■ TASK STATEMENT: Given the records below, the lines starting at the line with "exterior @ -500" and ending at the line with "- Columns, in" should be output exactly, both end lines kept and pictures left out.

(Stored items)
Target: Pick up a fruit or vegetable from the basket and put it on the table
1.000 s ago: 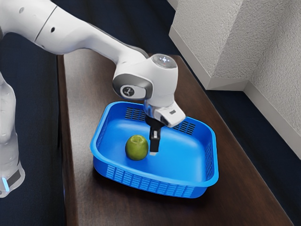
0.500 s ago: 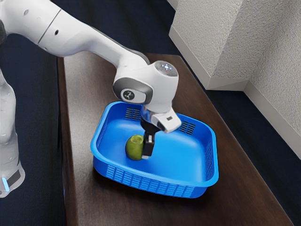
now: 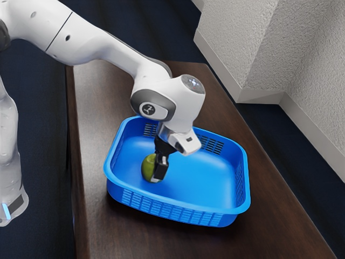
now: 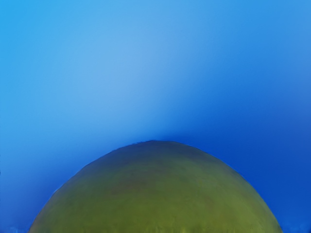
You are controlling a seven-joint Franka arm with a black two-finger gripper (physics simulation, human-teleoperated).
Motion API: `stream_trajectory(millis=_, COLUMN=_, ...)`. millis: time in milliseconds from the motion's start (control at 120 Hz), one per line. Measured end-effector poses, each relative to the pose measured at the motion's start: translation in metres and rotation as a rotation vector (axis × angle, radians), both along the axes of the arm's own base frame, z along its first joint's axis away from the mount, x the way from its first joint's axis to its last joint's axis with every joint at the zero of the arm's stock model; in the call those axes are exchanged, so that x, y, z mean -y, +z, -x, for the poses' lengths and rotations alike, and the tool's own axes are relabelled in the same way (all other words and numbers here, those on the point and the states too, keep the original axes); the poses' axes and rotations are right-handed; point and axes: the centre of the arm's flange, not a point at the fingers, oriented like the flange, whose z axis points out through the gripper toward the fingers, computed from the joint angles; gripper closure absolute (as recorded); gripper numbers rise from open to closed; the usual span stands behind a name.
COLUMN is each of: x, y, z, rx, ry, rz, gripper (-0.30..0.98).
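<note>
Exterior view: the claw (image 3: 160,169) now sits further toward nine o'clock, at the green fruit (image 3: 147,169) in the basket (image 3: 207,181); whether it grips, I cannot tell. Wrist view: the fruit lies just beneath, so grasping seems the current step.

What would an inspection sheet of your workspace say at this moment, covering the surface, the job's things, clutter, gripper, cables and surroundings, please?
Surface: dark brown table, under the basket.
Job's things: blue basket, upright on the table; one round green fruit inside it, partly hidden by my gripper in the exterior view.
Clutter: nothing seen.
Gripper: my black gripper is lowered into the basket at the fruit; whether it has a grip, I cannot tell.
Cables: nothing seen.
Surroundings: pale textured wall, dark blue floor, and a white machine part at the exterior view's left.
</note>
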Motion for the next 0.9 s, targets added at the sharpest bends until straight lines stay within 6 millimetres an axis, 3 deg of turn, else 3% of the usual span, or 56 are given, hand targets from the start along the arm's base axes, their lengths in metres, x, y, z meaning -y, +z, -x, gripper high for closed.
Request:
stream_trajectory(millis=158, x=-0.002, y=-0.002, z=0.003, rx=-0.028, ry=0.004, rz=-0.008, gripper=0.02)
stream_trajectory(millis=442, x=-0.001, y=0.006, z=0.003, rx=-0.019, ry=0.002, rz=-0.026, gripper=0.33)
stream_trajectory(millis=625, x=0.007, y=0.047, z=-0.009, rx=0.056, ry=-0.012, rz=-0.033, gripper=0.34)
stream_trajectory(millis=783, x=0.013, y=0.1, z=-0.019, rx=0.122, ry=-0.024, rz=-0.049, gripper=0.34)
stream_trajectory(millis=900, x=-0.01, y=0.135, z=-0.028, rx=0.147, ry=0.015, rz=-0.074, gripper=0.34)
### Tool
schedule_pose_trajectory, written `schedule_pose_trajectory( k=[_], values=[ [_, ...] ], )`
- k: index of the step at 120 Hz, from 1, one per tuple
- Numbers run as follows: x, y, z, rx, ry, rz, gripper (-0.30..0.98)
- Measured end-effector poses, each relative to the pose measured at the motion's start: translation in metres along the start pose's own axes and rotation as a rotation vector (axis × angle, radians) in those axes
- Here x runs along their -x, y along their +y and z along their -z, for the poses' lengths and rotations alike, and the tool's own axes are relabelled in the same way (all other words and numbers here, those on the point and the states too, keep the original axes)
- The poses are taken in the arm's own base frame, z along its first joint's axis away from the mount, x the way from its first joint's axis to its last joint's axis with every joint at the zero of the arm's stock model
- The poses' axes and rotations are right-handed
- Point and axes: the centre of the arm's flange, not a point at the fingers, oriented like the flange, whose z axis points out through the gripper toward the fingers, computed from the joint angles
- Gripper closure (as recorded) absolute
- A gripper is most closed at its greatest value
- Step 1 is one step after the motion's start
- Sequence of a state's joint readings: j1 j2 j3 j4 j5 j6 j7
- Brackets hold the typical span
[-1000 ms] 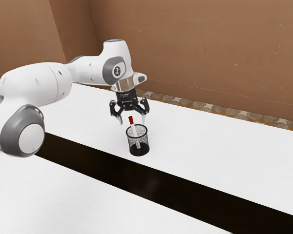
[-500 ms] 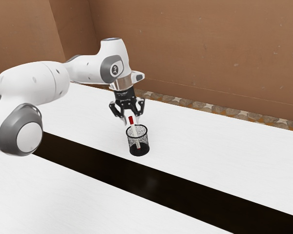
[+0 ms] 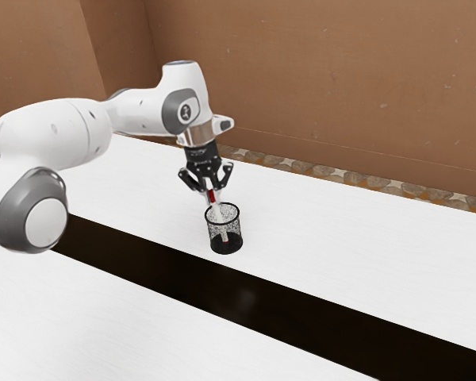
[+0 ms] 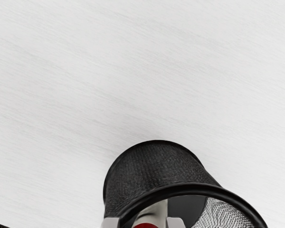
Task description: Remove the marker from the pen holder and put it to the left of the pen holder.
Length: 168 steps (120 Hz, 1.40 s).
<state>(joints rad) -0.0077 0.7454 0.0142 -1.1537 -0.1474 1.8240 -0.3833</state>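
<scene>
In the exterior view my gripper points down over the pen holder, its fingers narrowly apart around the marker's red upper end. The marker, white with a red end, leans inside the black mesh pen holder and sticks out above the rim. Two fingertips, seen in the wrist view, flank the marker, and a slight gap still shows beside it, so my gripper is open. Below them is the pen holder, seen from above at a slant.
A white table surrounds the pen holder, crossed by a long dark strip on the near side of the holder. Behind the table's far edge stand a band of stones and a brown wall.
My fingers have drawn much closer together around the marker's red end, and my hand has shifted slightly toward the exterior view's left. The marker and pen holder have stayed in place.
</scene>
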Motion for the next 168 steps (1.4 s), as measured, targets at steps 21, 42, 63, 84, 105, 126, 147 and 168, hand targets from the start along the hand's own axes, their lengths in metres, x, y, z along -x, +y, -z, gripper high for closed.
schedule_pose_trajectory(
  k=[21, 42, 63, 84, 105, 126, 147, 168],
  values=[
    [0.000, -0.001, -0.002, -0.003, -0.005, 0.010, 0.68],
    [0.002, 0.002, 0.005, 0.000, 0.006, 0.013, 0.69],
    [0.019, 0.016, 0.035, 0.009, 0.033, -0.007, 0.70],
    [0.062, 0.019, 0.105, 0.032, 0.087, -0.019, 0.70],
    [0.061, -0.041, 0.153, 0.027, 0.132, 0.083, 0.70],
    [0.019, -0.095, 0.070, -0.051, 0.018, 0.199, 0.70],
    [0.008, -0.110, 0.042, -0.083, -0.010, 0.248, 0.65],
    [0.008, -0.110, 0.044, -0.073, -0.004, 0.266, 0.30]
  ],
)
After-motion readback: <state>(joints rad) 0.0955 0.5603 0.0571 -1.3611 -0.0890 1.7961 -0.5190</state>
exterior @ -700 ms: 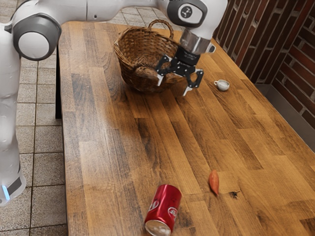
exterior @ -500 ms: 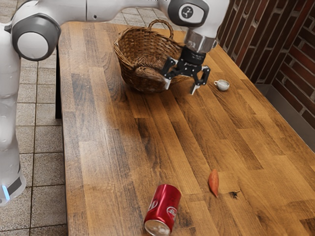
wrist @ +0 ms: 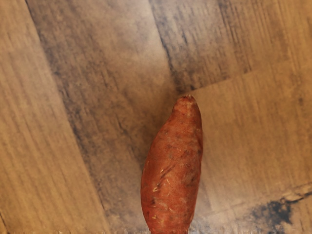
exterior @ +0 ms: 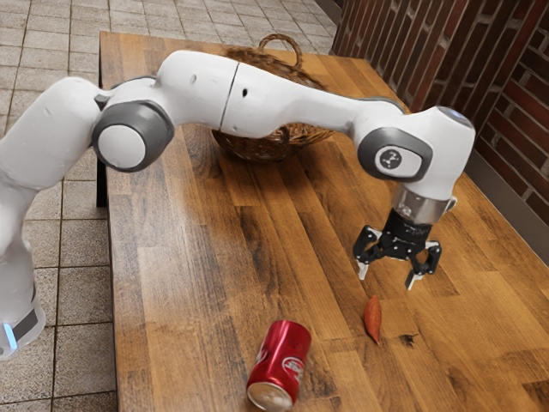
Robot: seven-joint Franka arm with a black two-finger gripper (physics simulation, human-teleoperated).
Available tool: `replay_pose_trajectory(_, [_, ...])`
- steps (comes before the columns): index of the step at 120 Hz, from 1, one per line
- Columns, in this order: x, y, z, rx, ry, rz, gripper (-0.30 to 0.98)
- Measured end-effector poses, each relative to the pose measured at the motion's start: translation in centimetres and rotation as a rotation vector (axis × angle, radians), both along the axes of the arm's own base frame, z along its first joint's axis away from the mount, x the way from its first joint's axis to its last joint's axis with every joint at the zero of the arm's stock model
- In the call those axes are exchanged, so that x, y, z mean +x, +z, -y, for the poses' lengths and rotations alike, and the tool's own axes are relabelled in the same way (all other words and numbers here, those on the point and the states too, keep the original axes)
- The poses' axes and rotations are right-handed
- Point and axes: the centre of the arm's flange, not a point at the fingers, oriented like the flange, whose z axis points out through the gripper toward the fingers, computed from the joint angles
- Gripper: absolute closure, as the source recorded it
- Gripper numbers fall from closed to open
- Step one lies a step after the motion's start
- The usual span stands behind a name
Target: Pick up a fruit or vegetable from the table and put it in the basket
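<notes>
On one table rest one sweet potato, one can, one basket.

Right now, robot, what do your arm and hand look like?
My arm is smooth, rounded and white, with dark grey rings around some joints. A dark round badge has a pale mark. Low down, there's a bright blue strip. A silver collar meets my black hand, which has two jointed fingers with pale tips.

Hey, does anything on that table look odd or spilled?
Near the sweet potato, the red can lies on its side, as if tipped over; no spill shows. The dark mark is probably a wood knot.
</notes>
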Motion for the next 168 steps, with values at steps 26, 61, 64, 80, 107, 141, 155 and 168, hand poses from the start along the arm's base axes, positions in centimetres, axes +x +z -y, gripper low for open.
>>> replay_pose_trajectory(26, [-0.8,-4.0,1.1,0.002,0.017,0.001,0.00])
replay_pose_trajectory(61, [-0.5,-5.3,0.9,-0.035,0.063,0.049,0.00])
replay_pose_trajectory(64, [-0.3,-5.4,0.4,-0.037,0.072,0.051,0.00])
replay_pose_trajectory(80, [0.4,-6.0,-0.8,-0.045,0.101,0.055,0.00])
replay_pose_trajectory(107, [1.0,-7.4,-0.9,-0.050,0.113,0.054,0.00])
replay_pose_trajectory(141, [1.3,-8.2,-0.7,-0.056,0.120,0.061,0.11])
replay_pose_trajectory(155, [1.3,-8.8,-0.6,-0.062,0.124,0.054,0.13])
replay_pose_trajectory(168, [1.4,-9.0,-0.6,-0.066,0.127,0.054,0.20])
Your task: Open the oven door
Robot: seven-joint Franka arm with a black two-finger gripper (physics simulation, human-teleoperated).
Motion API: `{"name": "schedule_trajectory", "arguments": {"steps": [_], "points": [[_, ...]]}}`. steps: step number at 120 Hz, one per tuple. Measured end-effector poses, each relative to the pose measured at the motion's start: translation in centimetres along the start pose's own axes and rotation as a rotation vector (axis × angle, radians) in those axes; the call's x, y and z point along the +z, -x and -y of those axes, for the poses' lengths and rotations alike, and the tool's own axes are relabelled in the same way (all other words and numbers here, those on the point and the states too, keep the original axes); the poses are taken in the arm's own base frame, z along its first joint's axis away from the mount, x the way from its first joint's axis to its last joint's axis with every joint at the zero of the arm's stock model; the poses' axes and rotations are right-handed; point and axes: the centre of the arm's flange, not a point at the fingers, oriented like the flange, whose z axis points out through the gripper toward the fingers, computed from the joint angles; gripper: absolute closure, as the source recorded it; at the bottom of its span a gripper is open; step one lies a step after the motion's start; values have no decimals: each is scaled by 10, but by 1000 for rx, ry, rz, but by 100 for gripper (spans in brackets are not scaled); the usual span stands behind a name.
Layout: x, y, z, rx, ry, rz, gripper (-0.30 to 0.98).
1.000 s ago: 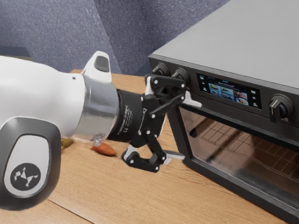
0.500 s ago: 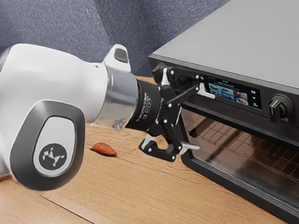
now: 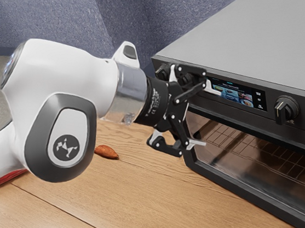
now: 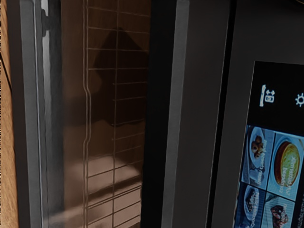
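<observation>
black claw (image 3: 205,116) spread wide, partly hiding knobs (image 3: 162,71); oven (image 3: 242,32) cut off at exterior view's right.

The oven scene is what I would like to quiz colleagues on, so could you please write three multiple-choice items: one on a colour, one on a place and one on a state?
1. What colour is the top of the oven?
A) Red
B) Grey
C) White

2. Where does the orange-brown lump lie?
A) On top of the oven
B) Inside the oven
C) On the table

3. How does the gripper stand?
A) Open
B) Shut on a knob
C) Shut on the lump

Right letters:
1. B: the exterior view shows a plain grey surface on top.
2. C: it rests on the wood, toward the exterior view's left from the oven.
3. A: the fingers stand wide apart, one up by the display, the other lower down.
</observation>
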Motion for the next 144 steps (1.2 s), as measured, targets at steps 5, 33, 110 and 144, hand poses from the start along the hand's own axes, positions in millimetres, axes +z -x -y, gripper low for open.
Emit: {"name": "schedule_trajectory", "arguments": {"steps": [5,33,110,144], "points": [[1,-1,0,0,-2,0,0],[18,-14,4,-38,-26,14,0],[42,-32,17,-100,-64,46,0],[29,-45,44,-144,-67,46,0]]}}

■ ANSWER FOR THE TASK:
exterior @ -500 ms: 
wrist @ +0 ms: 
exterior @ +0 ms: 
Robot: seven-joint Franka arm with a black two-finger gripper (physics simulation, human-teleoperated).
Available tool: `replay_pose_trajectory(_, [_, ...])`
- steps (comes before the columns): index of the step at 120 Hz, from 1, one per line
- Columns, in this order: x, y, z, rx, ry, rz, gripper (-0.30 to 0.98)

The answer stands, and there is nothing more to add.